DMFA was performed using the general procedures of Bousema et al. [8] and Da et al. [9] for membrane feeding, with the notable exception that serum in collected subject blood samples was not replaced with non-immune serum. Briefly, 0.12 mL of whole blood collected from study participants just prior to the feeding assays was transferred to 2 mL-capacity glass receptacles that comprise the artificial feeders warmed at 36 to 37 °C using a circulating water bath and provided to three- to five-day-old starved mosquitoes; n = 30 per cup; 2 cups per subject.

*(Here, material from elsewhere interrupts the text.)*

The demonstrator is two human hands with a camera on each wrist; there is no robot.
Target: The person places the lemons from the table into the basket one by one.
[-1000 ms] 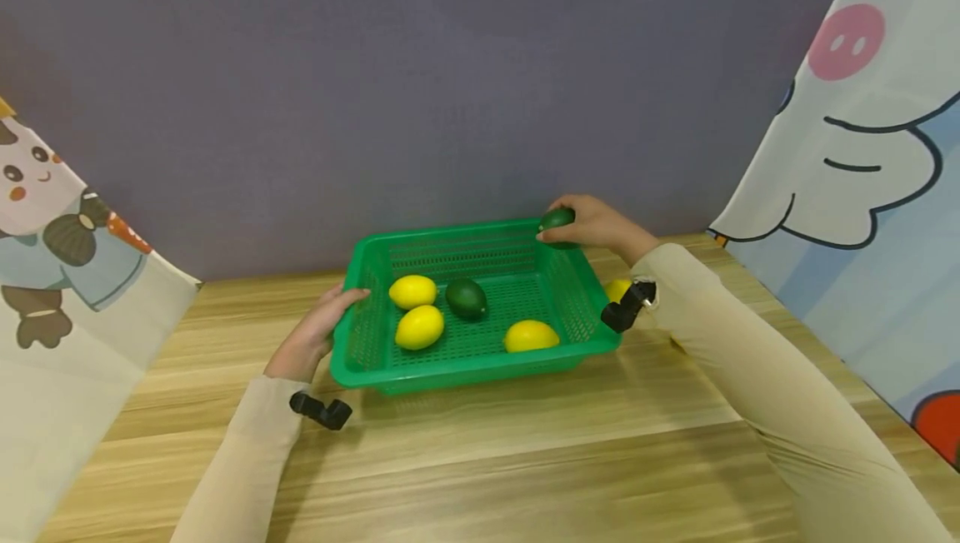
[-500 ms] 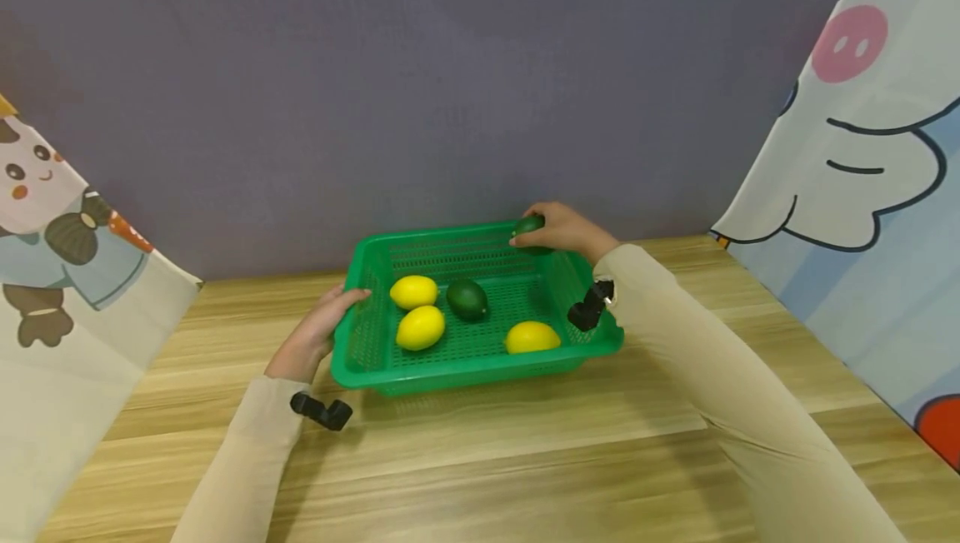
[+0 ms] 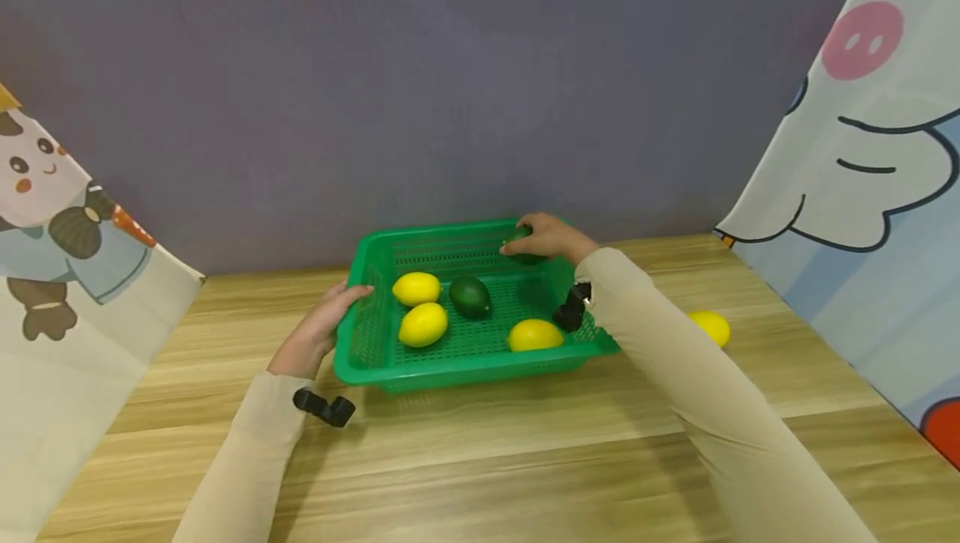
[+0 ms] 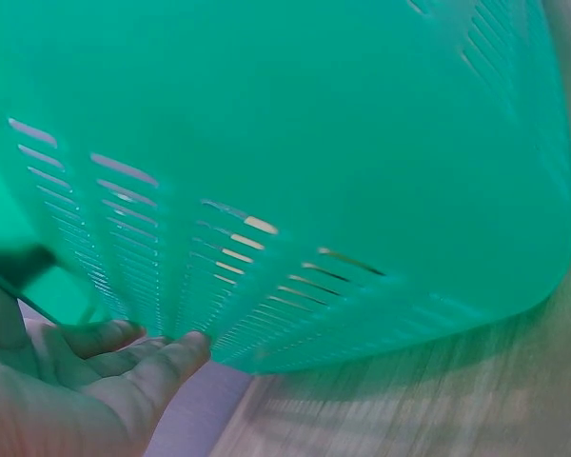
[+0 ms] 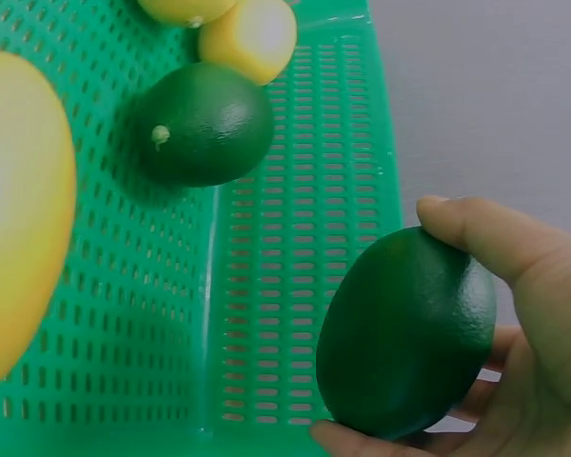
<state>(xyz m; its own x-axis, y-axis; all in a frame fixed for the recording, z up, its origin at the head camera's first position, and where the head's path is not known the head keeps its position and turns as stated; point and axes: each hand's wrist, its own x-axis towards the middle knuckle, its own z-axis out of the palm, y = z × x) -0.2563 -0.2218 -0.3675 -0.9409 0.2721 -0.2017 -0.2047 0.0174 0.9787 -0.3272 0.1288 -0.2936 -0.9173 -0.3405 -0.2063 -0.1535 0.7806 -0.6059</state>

DSFA was performed using the protocol described by Bonnet et al. [10] and Bousema et al. [8]. Two cups, each containing 30 sterile three- to five-day-old An. gambiae sensu stricto (s.s.) female mosquitoes (KISUMU strain) were starved for five hours and transferred to a cardboard cup covered with netting before use. The mosquito-containing cup was placed on the calf or arm of each volunteer to feed for 15 min, after which antihistamine ointment was applied to the volunteer’s skin.
Feeding baseline visit procedures
Consenting participants identified as gametocytaemic by RT-PCR were transported to the KEMRI/USAMRD-A laboratory in Kisian within 48 h. A blood sample (~ 5 mL) for DMFA was collected from each subject prior to the DSFA for use in parallel DMFA as well as molecular diagnosis for gametocytaemia. Upon completion of the first DSFA, the individual stayed overnight in the clinical trial center under staff supervision at the Kombewa Clinical Research Clinic-affiliated sub-county hospital (KCRC).

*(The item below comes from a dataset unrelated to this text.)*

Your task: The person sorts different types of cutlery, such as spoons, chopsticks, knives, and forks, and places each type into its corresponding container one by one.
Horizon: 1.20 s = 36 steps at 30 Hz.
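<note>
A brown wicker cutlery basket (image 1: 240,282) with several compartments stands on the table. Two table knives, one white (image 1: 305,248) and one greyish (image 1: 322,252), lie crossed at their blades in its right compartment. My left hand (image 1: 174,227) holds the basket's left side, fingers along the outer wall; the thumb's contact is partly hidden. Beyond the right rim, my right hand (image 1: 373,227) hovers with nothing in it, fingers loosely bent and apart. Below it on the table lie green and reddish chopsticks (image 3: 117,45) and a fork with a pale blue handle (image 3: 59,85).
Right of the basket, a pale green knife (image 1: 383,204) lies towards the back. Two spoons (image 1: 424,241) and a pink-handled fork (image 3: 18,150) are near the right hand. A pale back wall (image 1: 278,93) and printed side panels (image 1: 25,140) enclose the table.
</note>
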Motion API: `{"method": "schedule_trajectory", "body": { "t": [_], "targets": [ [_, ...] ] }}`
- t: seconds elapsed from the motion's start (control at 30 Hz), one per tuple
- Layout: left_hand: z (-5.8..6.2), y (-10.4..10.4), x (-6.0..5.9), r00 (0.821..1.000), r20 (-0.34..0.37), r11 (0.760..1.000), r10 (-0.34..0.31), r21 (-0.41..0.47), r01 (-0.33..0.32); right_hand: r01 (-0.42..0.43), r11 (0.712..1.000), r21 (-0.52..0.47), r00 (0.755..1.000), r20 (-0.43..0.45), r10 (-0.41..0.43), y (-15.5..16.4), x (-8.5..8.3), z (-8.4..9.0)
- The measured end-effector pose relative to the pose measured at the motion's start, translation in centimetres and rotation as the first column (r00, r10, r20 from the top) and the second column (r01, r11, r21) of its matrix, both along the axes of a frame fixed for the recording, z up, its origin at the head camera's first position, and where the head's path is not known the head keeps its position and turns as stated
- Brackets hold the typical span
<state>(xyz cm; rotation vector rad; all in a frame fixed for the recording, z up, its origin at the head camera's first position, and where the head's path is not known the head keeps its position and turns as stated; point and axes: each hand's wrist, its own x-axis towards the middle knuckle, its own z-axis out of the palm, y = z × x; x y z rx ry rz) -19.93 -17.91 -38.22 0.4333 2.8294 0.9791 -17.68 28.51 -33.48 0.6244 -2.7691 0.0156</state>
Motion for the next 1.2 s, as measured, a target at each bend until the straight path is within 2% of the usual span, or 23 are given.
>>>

Feeding final visit procedures
Participants were transported to the KEMRI/USAMRD-A laboratory in Kisian for the second DMFA and DSFA assay within 24 h (± 3 h) of the first DMFA/DSFA. A different site of the skin was selected for DSFA on feeding final visit, as well as different cups of mosquitoes.
Participant management
Upon completion of feeding final visit of DSFA, after drawing blood, the attending clinician administered Coartem® tablets (Novartis; Basel, Switzerland), which contain artemether (20 mg) and lumefantrine (120 mg), in accordance with the Kenya Ministry of Health recommended case management guidelines for uncomplicated malaria. A dose of primaquine Advacare Pharma Mumbai, Maharashtra 400,072, India, was given to each participant to clear gametocytes. Each participant was provided with their remaining five doses (20 tablets) and advised to take the next dose after 8 h, followed by the remaining doses at 12-h intervals until completion of treatment. Participants were instructed to seek medical care should any symptoms occur.

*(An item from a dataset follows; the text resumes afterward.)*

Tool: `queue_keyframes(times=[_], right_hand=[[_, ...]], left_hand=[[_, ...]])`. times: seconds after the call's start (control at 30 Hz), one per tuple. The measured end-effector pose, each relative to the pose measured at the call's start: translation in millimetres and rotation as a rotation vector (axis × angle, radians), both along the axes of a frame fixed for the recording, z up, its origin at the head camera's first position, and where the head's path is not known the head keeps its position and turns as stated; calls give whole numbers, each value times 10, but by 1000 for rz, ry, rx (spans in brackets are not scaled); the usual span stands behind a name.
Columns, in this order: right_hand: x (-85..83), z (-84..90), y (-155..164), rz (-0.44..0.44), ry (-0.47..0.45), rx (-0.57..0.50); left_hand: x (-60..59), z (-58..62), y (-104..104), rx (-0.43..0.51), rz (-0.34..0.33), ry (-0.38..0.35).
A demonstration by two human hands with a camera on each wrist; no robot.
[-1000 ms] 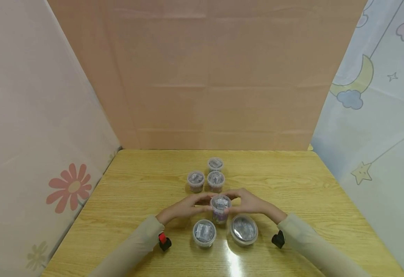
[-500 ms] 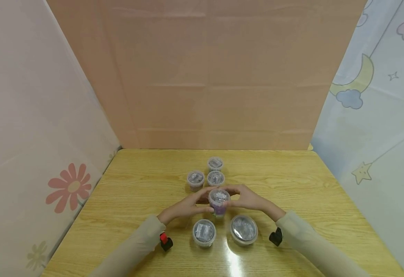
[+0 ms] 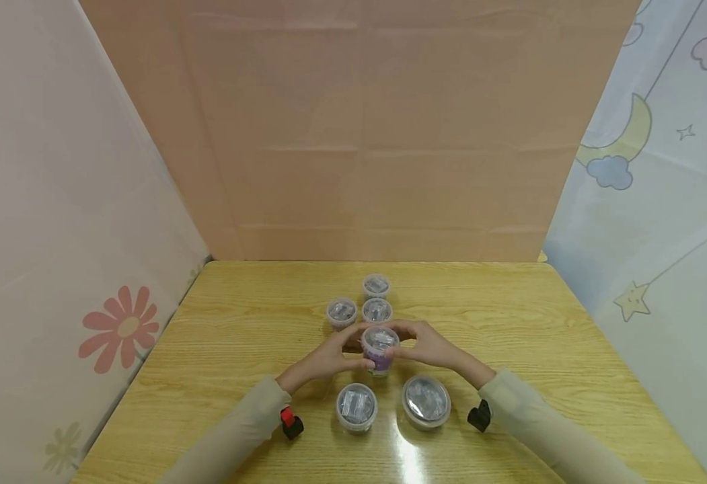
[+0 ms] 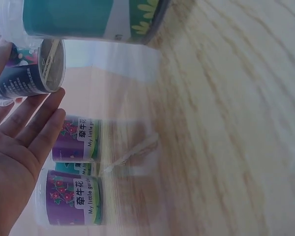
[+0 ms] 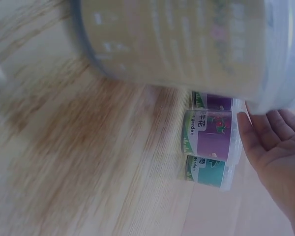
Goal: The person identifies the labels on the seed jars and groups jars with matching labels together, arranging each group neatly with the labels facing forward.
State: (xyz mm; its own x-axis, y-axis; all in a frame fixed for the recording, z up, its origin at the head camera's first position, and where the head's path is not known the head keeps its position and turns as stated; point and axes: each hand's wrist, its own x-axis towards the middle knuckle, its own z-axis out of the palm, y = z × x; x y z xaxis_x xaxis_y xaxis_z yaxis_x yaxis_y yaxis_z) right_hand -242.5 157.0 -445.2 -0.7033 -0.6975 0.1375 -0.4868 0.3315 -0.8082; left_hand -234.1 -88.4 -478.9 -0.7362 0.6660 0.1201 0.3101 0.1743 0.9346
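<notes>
Both hands hold one small clear lidded cup with a purple label [image 3: 380,349] between them, at the middle of the wooden table [image 3: 238,323]. My left hand [image 3: 335,355] wraps its left side, thumb near and fingers far. My right hand [image 3: 424,344] wraps the right side. In the left wrist view the fingers [image 4: 34,123] lie against the held cup [image 4: 29,71]. The right wrist view shows my right palm [image 5: 275,157] beside a purple-labelled cup [image 5: 211,135], with only the hand's edge visible.
Three similar small cups [image 3: 377,310] stand close behind the held one. Nearer me sit another small cup [image 3: 356,407] and a wider lidded tub [image 3: 426,401]. Cloth screens close the table on three sides. A teal-labelled cup [image 4: 88,19] shows in the left wrist view.
Both hands have carried the purple-labelled cup away from me, from beside the two near tubs to just in front of the three far cups.
</notes>
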Motion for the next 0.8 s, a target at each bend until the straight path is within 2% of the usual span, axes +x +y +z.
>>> queue_keyframes(times=[0.1, 0.17, 0.37, 0.53, 0.63, 0.8], right_hand=[[45, 103, -11, 46, -20, -32], [66, 168, -9, 87, -41, -63], [42, 117, 19, 168, -82, -132], [46, 79, 27, 166, -109, -147], [54, 79, 27, 153, -104, -152], [72, 102, 14, 93, -84, -143]], left_hand=[[6, 1, 1, 5, 16, -1], [-14, -53, -4, 0, 31, -3], [24, 30, -23, 30, 23, -46], [70, 110, -35, 69, -23, -63], [42, 46, -39, 79, -34, -67], [-20, -51, -45, 62, 7, -51]])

Mosquito and insectary procedures
All fed (and potentially infectious) mosquitoes were held in locked environmental chambers located at the ACL-2 insectary at the USAMRD-A entomology facilities for both security and optimized conditions for maintenance of the mosquitoes. Any unfed mosquitoes were transferred to a second container and killed by placing in a − 20 °C freezer for 48 h prior to disposal. Out of the 30 mosquitoes in each cup, approximately 5% were not fed. Approximately 29 mosquitoes from one of the cups were held up to Day 9 or Day 10 post feed for oocyst count determination those in the remaining cup were held up to Day 14 or Day 15 post-feed for sporozoite count determination. The maximum anticipated mortality for mosquitoes on D9/D10 was approximately 15%, while 50% of the mosquitoes on D14/D15 died. The remaining live mosquitoes were available for oocyst counts and sporozoite counts.
Gametocyte detection
Molecular diagnosis for malaria was done by an initial round of PCR to amplify the conserved Plasmodium 18S ribosomal ribonucleic acid (rRNA) gene as described by Andagalu and coworkers [11, 12]. All samples that tested positive for Plasmodium species were diagnosed for the presence of gametocytes using a one-step RT-PCR that amplifies RNA without the need for conversion of the RNA into stable complementary DNA (cDNA) prior to detection of gametocyte-specific proteins Pfs16 and Pfs25. The primers designed for this step alongside the reaction conditions as previously described [13,14,15,16]. Based on this assay, The PCR cycle threshold value (cT) representing of the number of cycles needed to replicate enough nucleic acids detect gametocyte positive samples was set at below 31 cycles, equivalent to about < 1.28 gametocytes/µL. Samples amplifying for at least one or both Pfs16 and Pfs25 below the Ct proceeded for feeding.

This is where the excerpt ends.